Could you print every record below exactly as it appears?
----------------
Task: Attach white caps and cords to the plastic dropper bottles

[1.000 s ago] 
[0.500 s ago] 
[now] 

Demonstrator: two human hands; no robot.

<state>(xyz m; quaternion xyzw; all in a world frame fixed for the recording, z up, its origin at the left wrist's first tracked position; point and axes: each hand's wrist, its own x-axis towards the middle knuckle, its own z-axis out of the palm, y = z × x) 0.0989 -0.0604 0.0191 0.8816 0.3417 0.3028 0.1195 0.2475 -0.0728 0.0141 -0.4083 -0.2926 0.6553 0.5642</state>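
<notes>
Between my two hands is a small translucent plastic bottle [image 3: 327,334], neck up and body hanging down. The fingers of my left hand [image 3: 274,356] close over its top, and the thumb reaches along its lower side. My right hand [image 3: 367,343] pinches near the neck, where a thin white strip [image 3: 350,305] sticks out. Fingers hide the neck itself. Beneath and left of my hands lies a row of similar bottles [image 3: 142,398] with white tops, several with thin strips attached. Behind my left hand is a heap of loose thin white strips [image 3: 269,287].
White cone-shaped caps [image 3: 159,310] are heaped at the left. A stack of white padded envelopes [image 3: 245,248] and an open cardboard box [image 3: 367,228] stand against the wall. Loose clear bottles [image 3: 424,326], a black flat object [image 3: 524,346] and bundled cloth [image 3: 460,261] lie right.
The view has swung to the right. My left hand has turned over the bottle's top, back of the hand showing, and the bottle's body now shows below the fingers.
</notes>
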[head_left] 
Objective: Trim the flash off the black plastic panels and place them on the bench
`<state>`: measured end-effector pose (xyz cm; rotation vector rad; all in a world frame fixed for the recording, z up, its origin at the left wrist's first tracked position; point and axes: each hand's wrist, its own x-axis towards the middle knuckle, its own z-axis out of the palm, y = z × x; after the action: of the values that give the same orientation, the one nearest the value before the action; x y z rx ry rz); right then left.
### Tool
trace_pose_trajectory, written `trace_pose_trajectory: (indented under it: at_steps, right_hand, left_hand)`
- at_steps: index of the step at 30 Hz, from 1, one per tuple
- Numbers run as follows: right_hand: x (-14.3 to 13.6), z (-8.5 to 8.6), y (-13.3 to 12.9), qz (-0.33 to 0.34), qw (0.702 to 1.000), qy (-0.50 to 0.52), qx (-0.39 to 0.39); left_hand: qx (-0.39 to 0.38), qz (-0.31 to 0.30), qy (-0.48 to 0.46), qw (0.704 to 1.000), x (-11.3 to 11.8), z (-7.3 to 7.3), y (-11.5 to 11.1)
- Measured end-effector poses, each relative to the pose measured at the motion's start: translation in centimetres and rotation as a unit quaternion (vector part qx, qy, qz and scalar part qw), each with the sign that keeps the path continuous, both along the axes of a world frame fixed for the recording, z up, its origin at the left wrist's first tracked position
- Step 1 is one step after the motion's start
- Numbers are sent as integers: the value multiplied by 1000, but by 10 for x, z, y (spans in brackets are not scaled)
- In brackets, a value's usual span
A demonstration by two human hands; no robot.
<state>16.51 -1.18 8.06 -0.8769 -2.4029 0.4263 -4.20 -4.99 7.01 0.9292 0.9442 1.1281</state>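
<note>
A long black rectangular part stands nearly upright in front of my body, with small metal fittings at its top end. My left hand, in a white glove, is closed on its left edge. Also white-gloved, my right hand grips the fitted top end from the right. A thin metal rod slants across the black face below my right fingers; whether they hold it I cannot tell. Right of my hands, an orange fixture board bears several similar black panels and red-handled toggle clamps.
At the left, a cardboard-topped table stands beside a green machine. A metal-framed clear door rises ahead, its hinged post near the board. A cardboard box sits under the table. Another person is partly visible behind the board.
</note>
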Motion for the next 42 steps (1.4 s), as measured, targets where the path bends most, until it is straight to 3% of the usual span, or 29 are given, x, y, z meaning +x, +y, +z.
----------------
# SOLUTION TO THE PROBLEM:
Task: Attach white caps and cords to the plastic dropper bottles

[1.000 s ago] 
[0.500 s ago] 
[now] 

Demonstrator: two human hands; no robot.

<state>(xyz m; quaternion xyzw; all in a world frame fixed for the recording, z up, its origin at the left wrist's first tracked position; point and axes: each hand's wrist, its own x-axis towards the middle knuckle, its own z-axis out of the palm, y = z × x) 0.0989 -0.0604 0.0191 0.8816 0.3417 0.3028 0.1195 0.2475 -0.0728 0.0141 -0.4083 -0.2926 0.6553 0.5642</state>
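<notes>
Between my two hands is a small translucent plastic bottle [image 3: 327,334], neck up and body hanging down. The fingers of my left hand [image 3: 274,356] close over its top, and the thumb reaches along its lower side. My right hand [image 3: 367,343] pinches near the neck, where a thin white strip [image 3: 350,305] sticks out. Fingers hide the neck itself. Beneath and left of my hands lies a row of similar bottles [image 3: 142,398] with white tops, several with thin strips attached. Behind my left hand is a heap of loose thin white strips [image 3: 269,287].
White cone-shaped caps [image 3: 159,310] are heaped at the left. A stack of white padded envelopes [image 3: 245,248] and an open cardboard box [image 3: 367,228] stand against the wall. Loose clear bottles [image 3: 424,326], a black flat object [image 3: 524,346] and bundled cloth [image 3: 460,261] lie right.
The view has swung to the right. My left hand has turned over the bottle's top, back of the hand showing, and the bottle's body now shows below the fingers.
</notes>
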[head_left] 
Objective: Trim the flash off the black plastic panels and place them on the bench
`<state>`: measured end-effector pose (xyz cm; rotation vector rad; all in a world frame fixed for the recording, z up, its origin at the left wrist's first tracked position; point and axes: each hand's wrist, its own x-axis towards the middle knuckle, its own z-axis out of the palm, y = z × x; after the action: of the values that give the same orientation, the one nearest the value before the action; x y z rx ry rz); right then left.
### Tool
trace_pose_trajectory, written `trace_pose_trajectory: (indented under it: at_steps, right_hand, left_hand)`
- at_steps: index of the step at 30 Hz, from 1, one per tuple
- Numbers run as follows: right_hand: x (-14.3 to 13.6), z (-8.5 to 8.6), y (-13.3 to 12.9), qz (-0.33 to 0.34), qw (0.702 to 1.000), qy (-0.50 to 0.52), qx (-0.39 to 0.39); left_hand: qx (-0.39 to 0.38), qz (-0.31 to 0.30), qy (-0.48 to 0.46), qw (0.704 to 1.000), x (-11.3 to 11.8), z (-7.3 to 7.3), y (-11.5 to 11.1)
- Measured end-effector poses, each relative to the pose measured at the motion's start: translation in centimetres and rotation as a unit quaternion (vector part qx, qy, qz and scalar part qw), each with the sign that keeps the path continuous, both along the axes of a world frame fixed for the recording, z up, its origin at the left wrist's first tracked position
- Step 1 is one step after the motion's start
- Numbers are sent as integers: the value multiplied by 1000, but by 10 for x, z, y (spans in brackets are not scaled)
- In brackets, a value's usual span
A demonstration by two human hands; no robot.
<state>16.51 -1.18 8.06 -0.8769 -2.4029 0.4263 -4.20 -4.99 7.01 0.9292 0.9442 1.1281</state>
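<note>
A long black rectangular part stands nearly upright in front of my body, with small metal fittings at its top end. My left hand, in a white glove, is closed on its left edge. Also white-gloved, my right hand grips the fitted top end from the right. A thin metal rod slants across the black face below my right fingers; whether they hold it I cannot tell. Right of my hands, an orange fixture board bears several similar black panels and red-handled toggle clamps.
At the left, a cardboard-topped table stands beside a green machine. A metal-framed clear door rises ahead, its hinged post near the board. A cardboard box sits under the table. Another person is partly visible behind the board.
</note>
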Motion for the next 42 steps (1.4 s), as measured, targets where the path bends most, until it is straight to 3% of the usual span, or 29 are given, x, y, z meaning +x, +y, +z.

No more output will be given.